### TASK STATEMENT
Below are some records. Pull every line that contains the word "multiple".

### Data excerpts
—————
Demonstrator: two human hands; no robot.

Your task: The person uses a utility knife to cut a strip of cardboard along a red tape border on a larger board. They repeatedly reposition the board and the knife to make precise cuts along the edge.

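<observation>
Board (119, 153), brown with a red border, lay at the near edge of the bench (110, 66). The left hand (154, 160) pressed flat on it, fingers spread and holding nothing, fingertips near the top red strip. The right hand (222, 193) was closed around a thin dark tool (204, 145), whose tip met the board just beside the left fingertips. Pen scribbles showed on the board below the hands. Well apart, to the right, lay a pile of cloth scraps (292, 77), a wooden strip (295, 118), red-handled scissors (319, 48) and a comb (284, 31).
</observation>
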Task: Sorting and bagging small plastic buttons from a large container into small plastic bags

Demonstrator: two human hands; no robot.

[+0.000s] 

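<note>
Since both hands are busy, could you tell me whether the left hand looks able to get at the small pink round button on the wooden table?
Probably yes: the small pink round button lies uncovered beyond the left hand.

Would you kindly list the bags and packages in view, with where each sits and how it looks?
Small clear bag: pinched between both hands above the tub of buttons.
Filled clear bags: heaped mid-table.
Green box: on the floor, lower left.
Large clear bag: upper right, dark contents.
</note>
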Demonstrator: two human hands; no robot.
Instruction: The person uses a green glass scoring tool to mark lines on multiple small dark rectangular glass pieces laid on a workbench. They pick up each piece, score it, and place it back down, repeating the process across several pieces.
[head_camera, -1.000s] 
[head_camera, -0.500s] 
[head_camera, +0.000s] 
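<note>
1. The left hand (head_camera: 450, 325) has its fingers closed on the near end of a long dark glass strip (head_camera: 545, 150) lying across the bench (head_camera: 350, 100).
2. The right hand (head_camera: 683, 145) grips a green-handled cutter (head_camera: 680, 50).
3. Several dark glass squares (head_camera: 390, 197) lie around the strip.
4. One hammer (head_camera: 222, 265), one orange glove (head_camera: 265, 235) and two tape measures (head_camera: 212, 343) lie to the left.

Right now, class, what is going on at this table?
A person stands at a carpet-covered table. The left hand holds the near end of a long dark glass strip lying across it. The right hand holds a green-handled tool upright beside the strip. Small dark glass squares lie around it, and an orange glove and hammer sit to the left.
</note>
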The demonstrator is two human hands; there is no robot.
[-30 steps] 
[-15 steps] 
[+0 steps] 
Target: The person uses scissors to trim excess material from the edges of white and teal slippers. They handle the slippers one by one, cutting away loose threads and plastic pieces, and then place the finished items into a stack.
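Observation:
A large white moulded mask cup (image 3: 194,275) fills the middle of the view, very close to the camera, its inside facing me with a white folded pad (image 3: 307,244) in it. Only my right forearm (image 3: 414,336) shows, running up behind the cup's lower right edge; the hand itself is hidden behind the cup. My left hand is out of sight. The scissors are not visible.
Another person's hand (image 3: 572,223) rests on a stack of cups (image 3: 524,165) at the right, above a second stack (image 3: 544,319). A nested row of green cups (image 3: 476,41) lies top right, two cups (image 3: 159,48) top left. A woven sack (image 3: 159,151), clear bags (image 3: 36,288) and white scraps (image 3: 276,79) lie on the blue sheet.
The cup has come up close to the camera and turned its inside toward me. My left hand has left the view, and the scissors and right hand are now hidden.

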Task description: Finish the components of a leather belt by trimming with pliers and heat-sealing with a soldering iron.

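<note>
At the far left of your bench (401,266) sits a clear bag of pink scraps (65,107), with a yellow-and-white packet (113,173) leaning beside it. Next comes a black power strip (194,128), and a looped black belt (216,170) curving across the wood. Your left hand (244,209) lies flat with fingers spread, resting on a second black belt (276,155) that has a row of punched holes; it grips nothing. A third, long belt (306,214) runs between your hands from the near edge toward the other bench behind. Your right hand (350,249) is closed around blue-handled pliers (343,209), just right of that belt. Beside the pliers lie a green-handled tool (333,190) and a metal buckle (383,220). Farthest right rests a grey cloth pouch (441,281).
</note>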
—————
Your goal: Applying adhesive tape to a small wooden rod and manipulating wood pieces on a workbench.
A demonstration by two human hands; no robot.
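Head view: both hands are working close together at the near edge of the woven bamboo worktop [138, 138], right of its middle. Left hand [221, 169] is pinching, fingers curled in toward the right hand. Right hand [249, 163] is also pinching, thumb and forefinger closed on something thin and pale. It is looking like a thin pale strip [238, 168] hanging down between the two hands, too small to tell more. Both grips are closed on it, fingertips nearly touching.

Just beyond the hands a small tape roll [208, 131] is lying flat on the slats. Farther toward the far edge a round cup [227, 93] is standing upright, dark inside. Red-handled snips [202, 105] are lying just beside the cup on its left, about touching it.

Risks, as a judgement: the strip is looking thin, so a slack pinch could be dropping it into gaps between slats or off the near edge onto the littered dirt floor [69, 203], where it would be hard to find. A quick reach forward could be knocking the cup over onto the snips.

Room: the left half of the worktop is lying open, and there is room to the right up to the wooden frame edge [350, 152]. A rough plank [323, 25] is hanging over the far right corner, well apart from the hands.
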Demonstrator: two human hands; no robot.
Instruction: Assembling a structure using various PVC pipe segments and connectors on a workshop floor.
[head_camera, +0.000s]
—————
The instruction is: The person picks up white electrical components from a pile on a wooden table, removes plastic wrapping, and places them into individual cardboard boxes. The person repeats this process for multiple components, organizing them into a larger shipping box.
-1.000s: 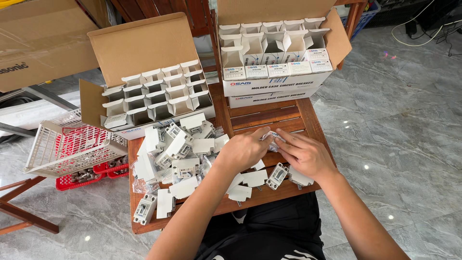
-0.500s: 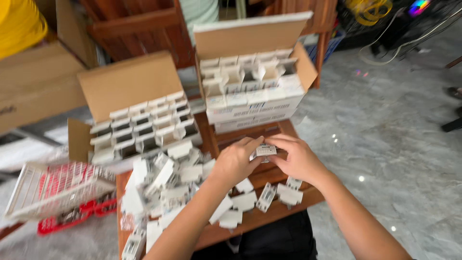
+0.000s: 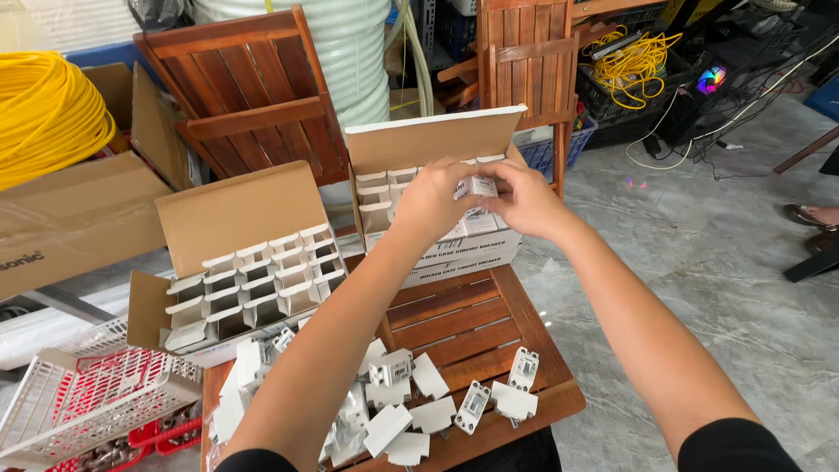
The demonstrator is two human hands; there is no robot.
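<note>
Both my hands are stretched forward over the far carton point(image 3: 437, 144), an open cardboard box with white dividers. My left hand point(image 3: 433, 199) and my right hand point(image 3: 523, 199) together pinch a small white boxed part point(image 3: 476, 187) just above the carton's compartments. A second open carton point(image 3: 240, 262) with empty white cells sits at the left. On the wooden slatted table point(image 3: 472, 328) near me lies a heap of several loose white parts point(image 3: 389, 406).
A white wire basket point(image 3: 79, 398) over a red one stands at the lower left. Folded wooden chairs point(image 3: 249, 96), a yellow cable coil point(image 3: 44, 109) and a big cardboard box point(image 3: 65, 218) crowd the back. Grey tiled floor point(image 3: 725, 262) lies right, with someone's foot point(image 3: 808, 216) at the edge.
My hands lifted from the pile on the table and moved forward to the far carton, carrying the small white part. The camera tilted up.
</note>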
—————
### RESPONSE BELOW
Instruction: The person uses a green glass scoring tool to mark lines on multiple small dark rectangular glass pieces laid on a workbench. They pick up each piece, score it, and place it back down, repeating the process across several pieces.
The instruction is: The person picks up white electrical components from a pile on a wooden table, removes plastic wrapping, and places them into individual cardboard boxes. The person repeats this process for multiple components, organizing them into a larger shipping box.

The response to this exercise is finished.